**ABOUT THIS EXERCISE:**
Which lines of the material hold the word "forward"? Copy each one.

**INFORMATION SHOWN:**
- - - -

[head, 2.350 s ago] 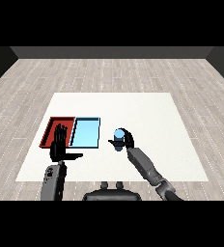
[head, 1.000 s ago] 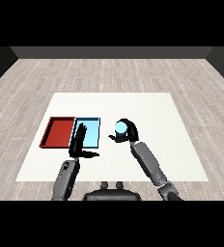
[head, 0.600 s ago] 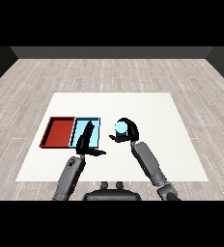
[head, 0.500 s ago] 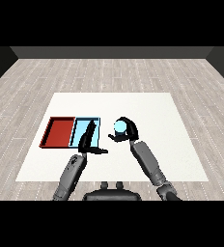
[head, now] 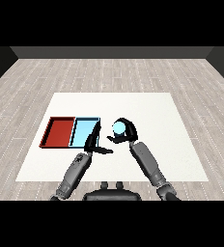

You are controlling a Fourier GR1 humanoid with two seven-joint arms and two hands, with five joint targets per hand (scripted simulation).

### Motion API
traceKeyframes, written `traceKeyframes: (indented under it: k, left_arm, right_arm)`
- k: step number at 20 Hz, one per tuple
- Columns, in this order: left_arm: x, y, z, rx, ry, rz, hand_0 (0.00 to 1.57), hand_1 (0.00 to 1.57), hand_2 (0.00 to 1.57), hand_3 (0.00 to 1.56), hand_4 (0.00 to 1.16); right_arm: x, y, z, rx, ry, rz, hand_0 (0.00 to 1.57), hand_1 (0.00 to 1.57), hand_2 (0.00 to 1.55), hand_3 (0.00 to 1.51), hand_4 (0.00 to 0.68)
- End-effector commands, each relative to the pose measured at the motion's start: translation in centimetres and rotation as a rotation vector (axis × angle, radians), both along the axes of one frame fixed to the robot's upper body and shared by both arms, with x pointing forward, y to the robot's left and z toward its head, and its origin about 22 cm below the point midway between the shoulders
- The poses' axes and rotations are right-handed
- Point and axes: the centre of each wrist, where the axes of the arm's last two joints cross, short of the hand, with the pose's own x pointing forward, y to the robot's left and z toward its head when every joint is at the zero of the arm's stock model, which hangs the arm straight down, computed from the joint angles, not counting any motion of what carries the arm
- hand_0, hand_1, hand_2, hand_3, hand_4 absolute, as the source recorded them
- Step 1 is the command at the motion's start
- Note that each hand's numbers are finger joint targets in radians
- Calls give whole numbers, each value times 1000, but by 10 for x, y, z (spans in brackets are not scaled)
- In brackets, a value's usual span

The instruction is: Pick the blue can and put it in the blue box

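The blue can (head: 119, 128) stands upright on the white table, just right of the light blue tray (head: 83, 132). My right hand (head: 125, 132) is curled round the can, fingers arching over its far side and thumb near its front. My left hand (head: 93, 143) reaches over the blue tray's right edge with straight fingers and the thumb stuck out to the right, holding nothing. It sits a short way left of the can.
A red tray (head: 59, 131) lies against the blue tray's left side. The white table (head: 157, 116) stretches to the right and behind the trays, on a wood plank floor.
My left hand has swung from over the red tray rightwards to the blue tray's right edge. My right hand has kept its curl round the can, which has barely shifted.
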Motion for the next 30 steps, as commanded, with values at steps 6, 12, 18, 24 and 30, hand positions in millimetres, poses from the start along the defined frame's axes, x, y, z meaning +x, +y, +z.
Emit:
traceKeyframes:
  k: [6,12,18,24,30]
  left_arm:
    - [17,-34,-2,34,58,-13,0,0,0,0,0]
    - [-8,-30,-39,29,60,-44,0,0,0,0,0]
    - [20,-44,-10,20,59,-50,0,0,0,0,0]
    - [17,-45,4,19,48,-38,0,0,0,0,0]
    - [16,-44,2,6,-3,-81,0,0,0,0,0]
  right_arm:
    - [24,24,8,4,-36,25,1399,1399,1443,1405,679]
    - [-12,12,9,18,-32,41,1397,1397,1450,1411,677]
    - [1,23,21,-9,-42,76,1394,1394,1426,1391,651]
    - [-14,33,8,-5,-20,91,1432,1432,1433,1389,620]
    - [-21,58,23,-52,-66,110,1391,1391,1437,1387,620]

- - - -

**ANSWER TO THIS PROBLEM:**
- End-effector commands, each relative to the pose measured at the motion's start: translation in centimetres and rotation as a rotation vector (axis × angle, radians), both along the axes of one frame fixed to the robot's upper body and shared by both arms, with x pointing forward, y to the robot's left and z toward its head, and its origin about 22 cm below the point midway between the shoulders
- Point and axes: the centre of each wrist, where the axes of the arm's last two joints cross, short of the hand, with the pose's own x pointing forward, y to the robot's left and z toward its head when every joint is at the zero of the arm's stock model, which hangs the arm straight down, computed from the joint angles, not counting any motion of what carries the arm

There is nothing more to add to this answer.